Evaluation framework dimensions

The dimensions for .NET Framework API evaluation framework are as follows:

  • Maturity: This dimension indicates how long the API has been available, how long it has been part of the .NET Framework, and what the API’s expected longevity is. It is also a measure of how relevant the API is or an indication that an API has been subsumed by newer and better APIs.
  • Productivity: This dimension is an indication of how the use of the API will impact developer productivity. This dimension is measured by how easy the API is to learn and use, how well known the API is within the developer community, how simple or complex it is to use, the richness of the tool support (primarily in Visual Studio), and how abstract the API is, that is, whether it is declarative or imperative.
  • Performance: This dimension indicates whether the API was designed with performance, resource utilization, user interface responsiveness, or scalability in mind; alternatively, it indicates whether convenience, ease of use, or code pithiness were the primary design criteria, which often comes at the expense of the former.
  • Availability: This dimension indicates whether the API is available only on limited versions of the .NET Framework and Microsoft operating systems, or whether it is available everywhere that managed code is executed, including third-party implementations on non-Microsoft operating systems, for example, Mono on Linux.

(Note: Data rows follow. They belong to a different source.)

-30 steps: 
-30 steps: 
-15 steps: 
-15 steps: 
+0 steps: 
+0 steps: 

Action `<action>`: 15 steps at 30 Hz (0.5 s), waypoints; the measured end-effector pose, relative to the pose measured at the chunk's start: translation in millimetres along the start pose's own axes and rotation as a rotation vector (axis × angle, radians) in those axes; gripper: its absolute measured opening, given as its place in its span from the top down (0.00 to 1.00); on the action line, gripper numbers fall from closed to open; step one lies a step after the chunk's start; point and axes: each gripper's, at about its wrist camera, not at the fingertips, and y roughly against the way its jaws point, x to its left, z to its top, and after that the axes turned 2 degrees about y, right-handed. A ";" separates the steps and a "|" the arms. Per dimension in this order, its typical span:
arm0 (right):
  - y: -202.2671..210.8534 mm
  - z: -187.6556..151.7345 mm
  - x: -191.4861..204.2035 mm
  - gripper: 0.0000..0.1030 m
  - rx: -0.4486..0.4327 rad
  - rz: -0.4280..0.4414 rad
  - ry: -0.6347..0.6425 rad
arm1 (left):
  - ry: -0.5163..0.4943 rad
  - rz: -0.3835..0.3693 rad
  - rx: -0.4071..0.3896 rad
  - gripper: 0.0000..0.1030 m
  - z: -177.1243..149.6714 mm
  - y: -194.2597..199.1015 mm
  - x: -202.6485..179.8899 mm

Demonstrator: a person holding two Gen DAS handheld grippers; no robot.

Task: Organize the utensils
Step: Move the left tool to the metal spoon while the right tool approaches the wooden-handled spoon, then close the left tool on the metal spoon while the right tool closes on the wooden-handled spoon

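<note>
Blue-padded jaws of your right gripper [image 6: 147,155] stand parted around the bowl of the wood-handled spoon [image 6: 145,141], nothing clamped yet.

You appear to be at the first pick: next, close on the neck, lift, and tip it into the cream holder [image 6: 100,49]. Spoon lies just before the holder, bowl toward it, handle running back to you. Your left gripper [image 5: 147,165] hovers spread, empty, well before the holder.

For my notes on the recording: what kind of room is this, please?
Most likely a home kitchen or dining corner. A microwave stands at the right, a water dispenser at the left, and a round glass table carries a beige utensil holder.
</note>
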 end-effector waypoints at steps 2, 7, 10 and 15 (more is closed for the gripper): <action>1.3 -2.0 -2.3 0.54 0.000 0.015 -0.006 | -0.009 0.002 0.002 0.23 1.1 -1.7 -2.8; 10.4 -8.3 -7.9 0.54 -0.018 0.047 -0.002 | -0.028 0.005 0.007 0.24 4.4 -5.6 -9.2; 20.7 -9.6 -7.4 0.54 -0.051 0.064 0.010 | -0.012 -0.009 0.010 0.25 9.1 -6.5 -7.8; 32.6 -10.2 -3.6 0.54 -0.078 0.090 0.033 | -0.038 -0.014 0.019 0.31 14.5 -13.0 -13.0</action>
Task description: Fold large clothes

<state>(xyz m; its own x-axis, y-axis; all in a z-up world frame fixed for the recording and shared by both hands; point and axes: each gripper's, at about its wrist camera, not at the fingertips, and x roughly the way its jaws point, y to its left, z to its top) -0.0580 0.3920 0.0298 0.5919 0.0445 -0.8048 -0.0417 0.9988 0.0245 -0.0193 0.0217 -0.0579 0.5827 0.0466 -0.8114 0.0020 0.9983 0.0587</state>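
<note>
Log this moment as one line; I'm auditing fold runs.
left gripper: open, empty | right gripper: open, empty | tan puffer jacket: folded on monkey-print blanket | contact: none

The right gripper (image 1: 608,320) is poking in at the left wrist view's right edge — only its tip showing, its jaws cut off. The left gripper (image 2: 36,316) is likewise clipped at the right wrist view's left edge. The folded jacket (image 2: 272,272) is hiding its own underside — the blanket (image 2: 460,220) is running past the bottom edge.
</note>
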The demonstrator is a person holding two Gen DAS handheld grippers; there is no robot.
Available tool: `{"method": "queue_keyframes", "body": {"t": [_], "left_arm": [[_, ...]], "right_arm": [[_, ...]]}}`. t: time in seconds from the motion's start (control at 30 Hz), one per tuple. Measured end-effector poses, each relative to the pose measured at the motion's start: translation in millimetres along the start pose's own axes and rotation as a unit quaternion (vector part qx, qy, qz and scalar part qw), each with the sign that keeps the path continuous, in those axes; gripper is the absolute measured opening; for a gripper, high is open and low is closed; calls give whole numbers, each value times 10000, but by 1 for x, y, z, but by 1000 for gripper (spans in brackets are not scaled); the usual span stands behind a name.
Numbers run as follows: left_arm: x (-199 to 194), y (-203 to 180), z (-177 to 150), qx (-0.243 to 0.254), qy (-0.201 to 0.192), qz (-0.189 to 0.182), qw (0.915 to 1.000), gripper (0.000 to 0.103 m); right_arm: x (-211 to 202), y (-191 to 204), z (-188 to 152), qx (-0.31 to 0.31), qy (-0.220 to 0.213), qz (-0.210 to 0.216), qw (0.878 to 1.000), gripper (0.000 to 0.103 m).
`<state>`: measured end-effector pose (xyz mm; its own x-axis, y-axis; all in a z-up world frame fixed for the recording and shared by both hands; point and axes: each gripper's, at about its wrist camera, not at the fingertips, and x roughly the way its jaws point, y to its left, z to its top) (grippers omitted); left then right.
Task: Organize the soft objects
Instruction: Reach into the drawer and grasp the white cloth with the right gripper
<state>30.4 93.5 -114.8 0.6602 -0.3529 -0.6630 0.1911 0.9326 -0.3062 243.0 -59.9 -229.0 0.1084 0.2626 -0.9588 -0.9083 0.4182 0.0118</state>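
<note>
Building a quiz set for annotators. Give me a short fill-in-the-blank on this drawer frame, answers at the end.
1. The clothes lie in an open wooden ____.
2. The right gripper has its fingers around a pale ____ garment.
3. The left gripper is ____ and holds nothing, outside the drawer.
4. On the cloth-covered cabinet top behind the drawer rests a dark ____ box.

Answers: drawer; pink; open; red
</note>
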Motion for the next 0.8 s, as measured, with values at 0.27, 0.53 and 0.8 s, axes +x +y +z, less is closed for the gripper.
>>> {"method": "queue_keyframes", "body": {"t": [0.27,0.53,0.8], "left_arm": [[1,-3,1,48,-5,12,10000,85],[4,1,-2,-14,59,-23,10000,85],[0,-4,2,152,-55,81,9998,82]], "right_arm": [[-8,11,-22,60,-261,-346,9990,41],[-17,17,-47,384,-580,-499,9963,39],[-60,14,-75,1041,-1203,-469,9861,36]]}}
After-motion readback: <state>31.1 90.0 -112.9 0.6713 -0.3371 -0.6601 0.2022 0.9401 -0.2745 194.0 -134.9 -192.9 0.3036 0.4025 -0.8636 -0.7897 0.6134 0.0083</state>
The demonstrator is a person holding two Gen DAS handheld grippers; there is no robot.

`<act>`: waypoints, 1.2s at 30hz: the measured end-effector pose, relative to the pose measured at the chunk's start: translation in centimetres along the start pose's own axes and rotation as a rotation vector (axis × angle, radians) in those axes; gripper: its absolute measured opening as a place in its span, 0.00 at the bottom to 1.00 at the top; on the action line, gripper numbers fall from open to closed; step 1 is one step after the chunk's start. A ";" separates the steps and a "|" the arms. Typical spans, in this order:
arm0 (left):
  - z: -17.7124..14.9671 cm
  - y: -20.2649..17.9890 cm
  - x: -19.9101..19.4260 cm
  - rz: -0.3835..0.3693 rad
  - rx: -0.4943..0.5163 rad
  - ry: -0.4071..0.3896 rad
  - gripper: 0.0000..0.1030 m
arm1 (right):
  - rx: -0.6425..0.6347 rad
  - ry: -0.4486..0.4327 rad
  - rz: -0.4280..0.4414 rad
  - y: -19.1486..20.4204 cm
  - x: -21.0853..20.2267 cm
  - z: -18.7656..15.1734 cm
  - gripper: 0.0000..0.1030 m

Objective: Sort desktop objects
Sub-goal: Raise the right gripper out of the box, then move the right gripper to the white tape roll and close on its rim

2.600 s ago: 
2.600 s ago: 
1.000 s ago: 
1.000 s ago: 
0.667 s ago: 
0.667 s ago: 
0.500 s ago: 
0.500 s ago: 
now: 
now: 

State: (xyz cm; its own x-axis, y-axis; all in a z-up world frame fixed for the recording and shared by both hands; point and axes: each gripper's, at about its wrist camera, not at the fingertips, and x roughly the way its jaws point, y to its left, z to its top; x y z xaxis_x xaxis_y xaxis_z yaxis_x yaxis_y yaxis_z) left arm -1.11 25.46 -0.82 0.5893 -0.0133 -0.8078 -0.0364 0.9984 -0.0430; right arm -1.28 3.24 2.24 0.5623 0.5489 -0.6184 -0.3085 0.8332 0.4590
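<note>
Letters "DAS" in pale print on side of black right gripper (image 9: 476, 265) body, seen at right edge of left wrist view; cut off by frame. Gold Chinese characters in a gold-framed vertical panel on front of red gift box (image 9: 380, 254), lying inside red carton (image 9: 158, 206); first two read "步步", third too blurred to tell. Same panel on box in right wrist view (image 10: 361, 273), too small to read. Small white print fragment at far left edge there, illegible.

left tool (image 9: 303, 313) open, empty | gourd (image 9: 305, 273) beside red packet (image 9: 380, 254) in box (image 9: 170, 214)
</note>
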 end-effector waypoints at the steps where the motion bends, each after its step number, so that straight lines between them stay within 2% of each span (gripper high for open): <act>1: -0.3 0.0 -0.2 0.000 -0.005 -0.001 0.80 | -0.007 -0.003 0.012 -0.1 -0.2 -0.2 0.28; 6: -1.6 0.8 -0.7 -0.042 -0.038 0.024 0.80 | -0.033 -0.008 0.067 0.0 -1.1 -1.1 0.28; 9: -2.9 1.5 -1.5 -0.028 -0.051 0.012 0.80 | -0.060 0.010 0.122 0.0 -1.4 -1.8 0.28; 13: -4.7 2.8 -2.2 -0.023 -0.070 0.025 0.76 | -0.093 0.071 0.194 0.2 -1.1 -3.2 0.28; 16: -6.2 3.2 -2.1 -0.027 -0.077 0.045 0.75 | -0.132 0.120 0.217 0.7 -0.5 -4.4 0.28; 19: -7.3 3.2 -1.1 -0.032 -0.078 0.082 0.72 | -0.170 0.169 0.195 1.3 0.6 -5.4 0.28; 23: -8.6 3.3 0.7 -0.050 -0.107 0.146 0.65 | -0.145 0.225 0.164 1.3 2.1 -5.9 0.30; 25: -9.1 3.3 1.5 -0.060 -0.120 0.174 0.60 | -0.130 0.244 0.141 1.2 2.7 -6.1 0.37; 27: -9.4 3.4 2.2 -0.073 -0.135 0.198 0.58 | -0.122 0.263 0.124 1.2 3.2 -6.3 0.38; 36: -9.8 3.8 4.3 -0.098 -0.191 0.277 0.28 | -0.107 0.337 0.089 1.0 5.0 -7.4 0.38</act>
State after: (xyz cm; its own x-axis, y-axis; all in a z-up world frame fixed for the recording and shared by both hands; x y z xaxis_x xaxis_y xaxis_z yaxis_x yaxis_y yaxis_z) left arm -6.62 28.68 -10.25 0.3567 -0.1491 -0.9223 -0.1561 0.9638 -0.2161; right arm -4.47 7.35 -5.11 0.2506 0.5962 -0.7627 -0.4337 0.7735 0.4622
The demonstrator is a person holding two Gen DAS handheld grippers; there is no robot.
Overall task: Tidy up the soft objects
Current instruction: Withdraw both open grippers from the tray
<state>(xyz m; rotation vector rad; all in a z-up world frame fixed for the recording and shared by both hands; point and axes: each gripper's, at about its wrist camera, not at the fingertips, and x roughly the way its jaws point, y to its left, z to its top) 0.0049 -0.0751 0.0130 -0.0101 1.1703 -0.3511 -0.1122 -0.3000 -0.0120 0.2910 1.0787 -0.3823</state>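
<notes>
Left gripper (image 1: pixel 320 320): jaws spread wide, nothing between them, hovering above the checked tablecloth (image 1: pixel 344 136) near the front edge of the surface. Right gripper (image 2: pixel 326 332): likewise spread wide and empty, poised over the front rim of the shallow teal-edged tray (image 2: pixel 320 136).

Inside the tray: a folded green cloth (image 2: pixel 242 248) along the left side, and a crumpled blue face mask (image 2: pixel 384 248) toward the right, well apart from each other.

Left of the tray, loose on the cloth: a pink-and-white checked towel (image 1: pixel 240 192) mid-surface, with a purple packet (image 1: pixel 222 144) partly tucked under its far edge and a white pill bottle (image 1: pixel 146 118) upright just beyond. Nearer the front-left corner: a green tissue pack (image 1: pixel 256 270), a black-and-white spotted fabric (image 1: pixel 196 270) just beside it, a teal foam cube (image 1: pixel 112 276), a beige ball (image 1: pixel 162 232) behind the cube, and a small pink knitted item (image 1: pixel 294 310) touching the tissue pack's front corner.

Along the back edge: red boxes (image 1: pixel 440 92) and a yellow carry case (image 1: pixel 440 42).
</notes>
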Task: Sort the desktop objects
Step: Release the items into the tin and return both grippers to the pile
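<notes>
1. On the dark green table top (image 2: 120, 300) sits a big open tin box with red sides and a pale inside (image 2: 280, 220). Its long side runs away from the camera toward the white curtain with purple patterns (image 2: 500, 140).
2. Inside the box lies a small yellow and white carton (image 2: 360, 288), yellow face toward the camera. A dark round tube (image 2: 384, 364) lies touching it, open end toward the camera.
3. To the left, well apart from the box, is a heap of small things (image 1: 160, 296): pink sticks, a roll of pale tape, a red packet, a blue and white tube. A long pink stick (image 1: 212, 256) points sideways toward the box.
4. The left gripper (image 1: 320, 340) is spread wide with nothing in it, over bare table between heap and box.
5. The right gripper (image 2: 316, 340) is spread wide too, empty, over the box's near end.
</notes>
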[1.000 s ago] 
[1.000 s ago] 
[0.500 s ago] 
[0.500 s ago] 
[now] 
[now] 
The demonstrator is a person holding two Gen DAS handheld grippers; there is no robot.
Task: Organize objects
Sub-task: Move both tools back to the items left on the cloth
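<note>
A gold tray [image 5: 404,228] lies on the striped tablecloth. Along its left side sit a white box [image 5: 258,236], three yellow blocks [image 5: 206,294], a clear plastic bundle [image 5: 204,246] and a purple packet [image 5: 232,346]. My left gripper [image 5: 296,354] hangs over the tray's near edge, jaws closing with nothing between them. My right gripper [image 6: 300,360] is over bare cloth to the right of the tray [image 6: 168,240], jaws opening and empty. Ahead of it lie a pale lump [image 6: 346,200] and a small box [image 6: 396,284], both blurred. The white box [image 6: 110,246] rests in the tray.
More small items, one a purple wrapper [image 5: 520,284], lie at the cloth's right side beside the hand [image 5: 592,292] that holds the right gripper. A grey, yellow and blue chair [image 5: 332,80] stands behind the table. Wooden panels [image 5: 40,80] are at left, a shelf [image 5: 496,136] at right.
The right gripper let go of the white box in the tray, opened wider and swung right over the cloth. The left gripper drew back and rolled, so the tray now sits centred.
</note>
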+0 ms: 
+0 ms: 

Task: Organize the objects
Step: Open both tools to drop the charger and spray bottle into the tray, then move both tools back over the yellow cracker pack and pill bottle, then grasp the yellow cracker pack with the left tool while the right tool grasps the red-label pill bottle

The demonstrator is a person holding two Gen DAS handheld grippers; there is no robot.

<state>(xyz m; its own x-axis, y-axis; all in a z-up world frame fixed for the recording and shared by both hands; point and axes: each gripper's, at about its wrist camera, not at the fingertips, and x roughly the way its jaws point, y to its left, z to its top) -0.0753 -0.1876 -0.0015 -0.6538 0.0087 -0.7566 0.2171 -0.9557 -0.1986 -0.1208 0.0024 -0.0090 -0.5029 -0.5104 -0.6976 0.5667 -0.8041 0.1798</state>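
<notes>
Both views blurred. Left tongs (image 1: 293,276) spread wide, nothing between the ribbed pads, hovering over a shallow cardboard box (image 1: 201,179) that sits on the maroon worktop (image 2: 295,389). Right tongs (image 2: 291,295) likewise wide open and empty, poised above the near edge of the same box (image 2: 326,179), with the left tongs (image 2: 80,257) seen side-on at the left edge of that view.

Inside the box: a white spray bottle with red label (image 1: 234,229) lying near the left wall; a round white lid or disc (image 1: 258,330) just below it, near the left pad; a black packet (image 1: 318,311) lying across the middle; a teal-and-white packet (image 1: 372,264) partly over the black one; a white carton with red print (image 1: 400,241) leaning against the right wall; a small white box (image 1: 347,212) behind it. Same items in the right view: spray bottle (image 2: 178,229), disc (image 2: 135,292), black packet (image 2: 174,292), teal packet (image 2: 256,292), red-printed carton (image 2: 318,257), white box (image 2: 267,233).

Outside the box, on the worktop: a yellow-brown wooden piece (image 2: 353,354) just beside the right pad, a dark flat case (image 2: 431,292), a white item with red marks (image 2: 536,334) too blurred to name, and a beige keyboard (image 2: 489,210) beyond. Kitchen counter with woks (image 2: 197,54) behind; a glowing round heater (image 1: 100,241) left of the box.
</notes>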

Evaluation framework ratings

Each dimension of the API evaluation framework is given a four-level rating. Let’s take a look at the ratings for each of the dimensions.

The following table describes the ratings for Maturity:

Rating

Glyph

Description

Emerging

This refers to a new API that was either added to the .NET Framework in the last release or is a candidate for addition in an upcoming release that has not gained widespread adoption yet. This also includes APIs that are not officially part of the .NET Framework.

New and promising

This is an API that has been in the .NET Framework for a couple of releases; it is already being used by the community in production systems, but it has yet to hit the mainstream. This rating may also include Microsoft APIs that are not officially part of .NET, but show a great deal of promise, or are being used extensively in production.

Tried and tested

This is an API that has been in the .NET Framework for multiple releases, has attained very broad adoption, has been refined and improved with each release, and is probably not going to be subsumed by a new API or deprecated in a later version of the Framework.

Showing its age

The API is no longer relevant or has been subsumed by a superior API, entirely deprecated in recent versions of .NET, or metamorphosedmerged into a new API.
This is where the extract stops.